Abstract
Experimental philosophy is a relatively recent discipline that employs experimental methods to investigate the intuitions, concepts, and assumptions behind traditional philosophical arguments, problems, and theories. While experimental philosophy initially served to interrogate the role that intuitions play in philosophy, it has since branched out to bring empirical methods to bear on problems within a variety of traditional areas of philosophy—including metaphysics, philosophy of language, philosophy of mind, and epistemology. To date, no connection has been made between developments in experimental philosophy and philosophy of technology. In this paper, I develop and defend a research program for an experimental philosophy of technology.
Conclusion
The field of experimental philosophy has, through its engagement with experimental methods, become an important means of obtaining knowledge about the intuitions, concepts, and assumptions that lie behind philosophical arguments, problems, and theories across a wide variety of philosophical disciplines. In this paper, I have extended this burgeoning research program to philosophy of technology, providing both a general outline of how an experimental philosophy of technology might look and a more specific methodology and set of programs that engages with research already being conducted in the field. I have responded to potential objections to an experimental philosophy of technology and I have argued for a number of unique strengths of the approach.

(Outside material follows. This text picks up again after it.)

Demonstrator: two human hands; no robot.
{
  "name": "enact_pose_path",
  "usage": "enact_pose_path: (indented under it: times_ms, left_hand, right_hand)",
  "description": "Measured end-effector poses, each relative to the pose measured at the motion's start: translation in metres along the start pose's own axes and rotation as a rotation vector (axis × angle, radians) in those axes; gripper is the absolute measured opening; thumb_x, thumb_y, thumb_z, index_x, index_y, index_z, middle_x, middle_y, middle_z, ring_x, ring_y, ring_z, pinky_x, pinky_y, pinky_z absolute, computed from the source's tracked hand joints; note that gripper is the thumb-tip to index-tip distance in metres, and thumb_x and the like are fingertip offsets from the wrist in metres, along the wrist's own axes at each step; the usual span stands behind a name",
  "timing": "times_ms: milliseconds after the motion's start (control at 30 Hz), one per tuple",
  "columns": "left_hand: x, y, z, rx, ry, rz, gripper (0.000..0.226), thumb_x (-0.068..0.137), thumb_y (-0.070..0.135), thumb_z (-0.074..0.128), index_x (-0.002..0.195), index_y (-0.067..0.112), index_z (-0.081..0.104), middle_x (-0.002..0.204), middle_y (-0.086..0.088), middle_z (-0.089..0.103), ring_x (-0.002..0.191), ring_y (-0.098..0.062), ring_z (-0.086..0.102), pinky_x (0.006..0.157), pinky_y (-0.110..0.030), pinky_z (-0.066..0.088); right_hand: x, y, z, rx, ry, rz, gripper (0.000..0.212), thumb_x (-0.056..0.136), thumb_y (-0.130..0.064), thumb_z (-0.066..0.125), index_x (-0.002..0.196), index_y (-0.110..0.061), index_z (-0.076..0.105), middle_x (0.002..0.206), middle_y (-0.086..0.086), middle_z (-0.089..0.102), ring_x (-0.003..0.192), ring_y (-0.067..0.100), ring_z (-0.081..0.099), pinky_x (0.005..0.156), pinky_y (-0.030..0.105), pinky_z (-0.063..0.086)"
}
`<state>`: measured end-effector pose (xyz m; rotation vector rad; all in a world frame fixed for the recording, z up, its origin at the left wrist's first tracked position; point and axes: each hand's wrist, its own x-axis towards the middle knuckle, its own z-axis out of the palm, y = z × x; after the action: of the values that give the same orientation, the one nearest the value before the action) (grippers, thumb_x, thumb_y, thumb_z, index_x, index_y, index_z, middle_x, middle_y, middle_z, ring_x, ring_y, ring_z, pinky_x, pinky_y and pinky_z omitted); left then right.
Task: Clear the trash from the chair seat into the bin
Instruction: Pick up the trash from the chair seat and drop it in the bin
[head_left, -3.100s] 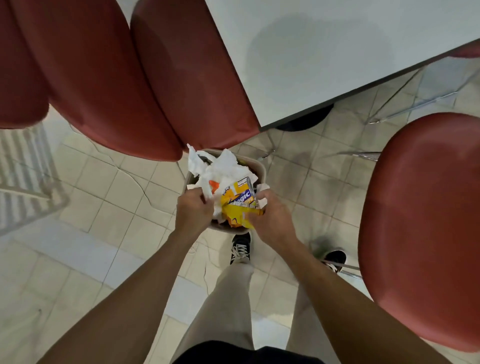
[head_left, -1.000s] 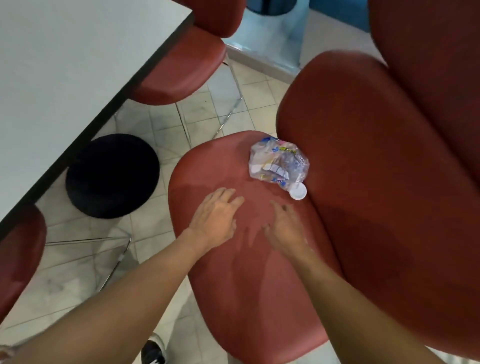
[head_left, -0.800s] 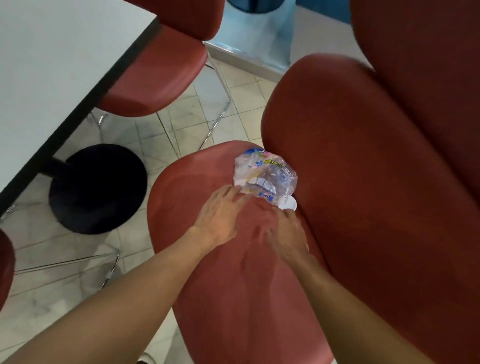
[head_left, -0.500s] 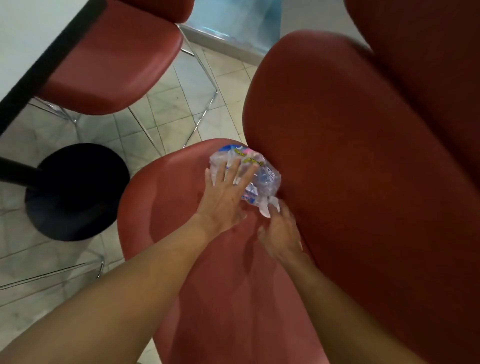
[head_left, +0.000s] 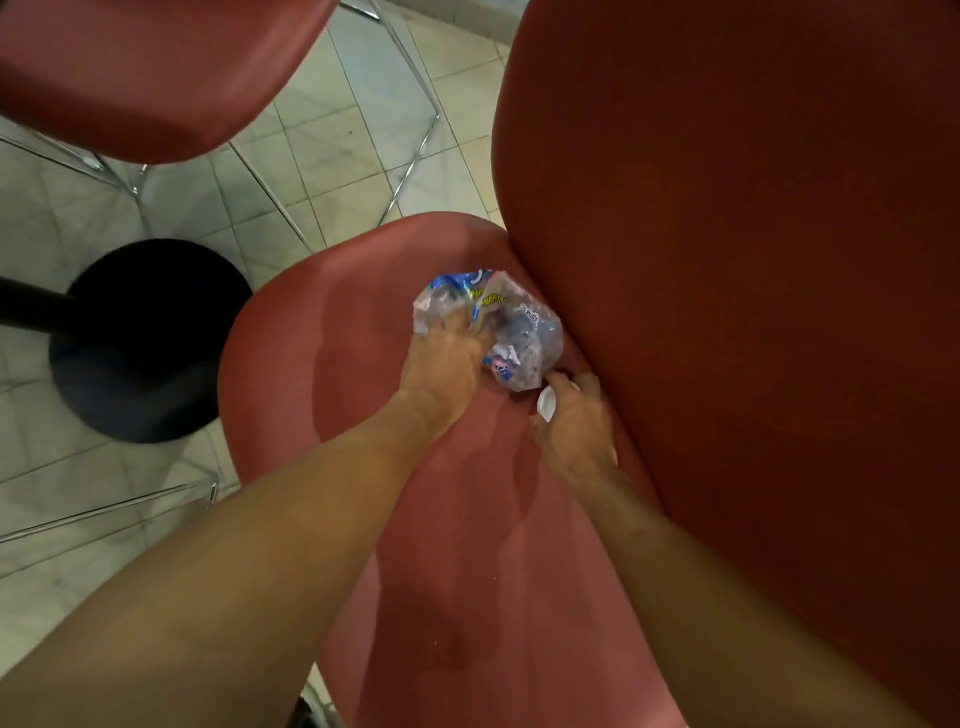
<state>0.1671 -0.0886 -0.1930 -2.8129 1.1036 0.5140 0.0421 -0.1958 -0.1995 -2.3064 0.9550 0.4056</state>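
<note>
Crumpled clear plastic bag (head_left: 488, 325) (blue, yellow print) lying at far end of red chair seat (head_left: 363, 322), against backrest (head_left: 727, 260). Left hand (head_left: 441, 364) fingers curling into it; right hand (head_left: 574, 421) pinching small white cap (head_left: 546, 404).

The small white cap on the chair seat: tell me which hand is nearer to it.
Right. The right hand pinches the white cap itself; the left hand is off to the cap's left, gripping the crumpled plastic wrapper.
</note>
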Motion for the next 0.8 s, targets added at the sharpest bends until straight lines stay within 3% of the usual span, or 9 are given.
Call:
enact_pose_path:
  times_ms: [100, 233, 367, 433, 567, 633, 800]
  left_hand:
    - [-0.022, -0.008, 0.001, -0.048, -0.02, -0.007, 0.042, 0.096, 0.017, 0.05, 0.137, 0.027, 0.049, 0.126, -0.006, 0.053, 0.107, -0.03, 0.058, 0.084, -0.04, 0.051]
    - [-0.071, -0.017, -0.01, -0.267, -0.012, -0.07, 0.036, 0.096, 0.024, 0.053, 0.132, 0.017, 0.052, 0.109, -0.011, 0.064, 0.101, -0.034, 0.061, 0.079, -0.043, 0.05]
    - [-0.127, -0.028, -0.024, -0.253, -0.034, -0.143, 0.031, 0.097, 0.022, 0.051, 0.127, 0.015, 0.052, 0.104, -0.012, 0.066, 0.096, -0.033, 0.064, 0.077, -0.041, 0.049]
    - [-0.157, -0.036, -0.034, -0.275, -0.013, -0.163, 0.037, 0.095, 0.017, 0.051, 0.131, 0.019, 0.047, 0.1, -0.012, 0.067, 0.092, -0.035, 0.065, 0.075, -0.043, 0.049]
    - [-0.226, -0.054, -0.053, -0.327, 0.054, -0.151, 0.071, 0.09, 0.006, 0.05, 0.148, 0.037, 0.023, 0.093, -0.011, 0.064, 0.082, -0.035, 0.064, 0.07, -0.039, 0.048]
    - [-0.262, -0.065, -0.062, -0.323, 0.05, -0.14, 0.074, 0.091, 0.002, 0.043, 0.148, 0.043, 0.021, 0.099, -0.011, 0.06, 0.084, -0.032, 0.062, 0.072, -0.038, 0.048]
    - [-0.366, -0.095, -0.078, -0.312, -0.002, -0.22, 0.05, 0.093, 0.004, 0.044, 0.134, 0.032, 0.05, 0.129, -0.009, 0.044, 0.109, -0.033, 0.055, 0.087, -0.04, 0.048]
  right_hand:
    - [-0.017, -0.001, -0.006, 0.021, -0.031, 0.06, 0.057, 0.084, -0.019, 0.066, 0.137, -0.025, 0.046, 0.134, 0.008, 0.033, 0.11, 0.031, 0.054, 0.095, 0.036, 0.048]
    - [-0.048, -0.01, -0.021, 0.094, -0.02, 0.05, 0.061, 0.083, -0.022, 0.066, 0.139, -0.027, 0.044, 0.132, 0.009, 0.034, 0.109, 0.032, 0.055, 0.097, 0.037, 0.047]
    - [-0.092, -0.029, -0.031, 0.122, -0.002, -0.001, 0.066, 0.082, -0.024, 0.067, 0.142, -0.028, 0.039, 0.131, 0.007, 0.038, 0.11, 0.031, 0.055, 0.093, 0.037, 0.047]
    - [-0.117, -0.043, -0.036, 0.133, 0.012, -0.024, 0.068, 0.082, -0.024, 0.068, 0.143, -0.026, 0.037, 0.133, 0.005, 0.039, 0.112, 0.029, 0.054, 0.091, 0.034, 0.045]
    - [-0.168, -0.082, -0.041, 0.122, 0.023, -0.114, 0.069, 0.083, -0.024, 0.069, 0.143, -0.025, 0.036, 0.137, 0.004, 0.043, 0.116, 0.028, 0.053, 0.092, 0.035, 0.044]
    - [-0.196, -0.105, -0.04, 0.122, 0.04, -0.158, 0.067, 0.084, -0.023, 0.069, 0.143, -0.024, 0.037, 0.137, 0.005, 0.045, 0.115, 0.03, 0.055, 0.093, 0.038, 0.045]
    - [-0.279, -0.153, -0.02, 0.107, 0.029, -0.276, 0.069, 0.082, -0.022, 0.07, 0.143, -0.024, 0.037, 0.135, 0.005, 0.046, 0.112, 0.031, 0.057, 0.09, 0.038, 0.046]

Aside from engaging with work that already involves intuitions in techno-philosophical research, a booming experimental philosophy of technology research program can offer a unifying methodology for a diverse set of subfields, a way of generating knowledge across disciplines without necessarily requiring specialized knowledge; and, at the very least, it can make those working in philosophy of technology—and those in society who engage with technology, which is all of us—more mindful of the intuitions about technology that we may, rightly or wrongly, hold.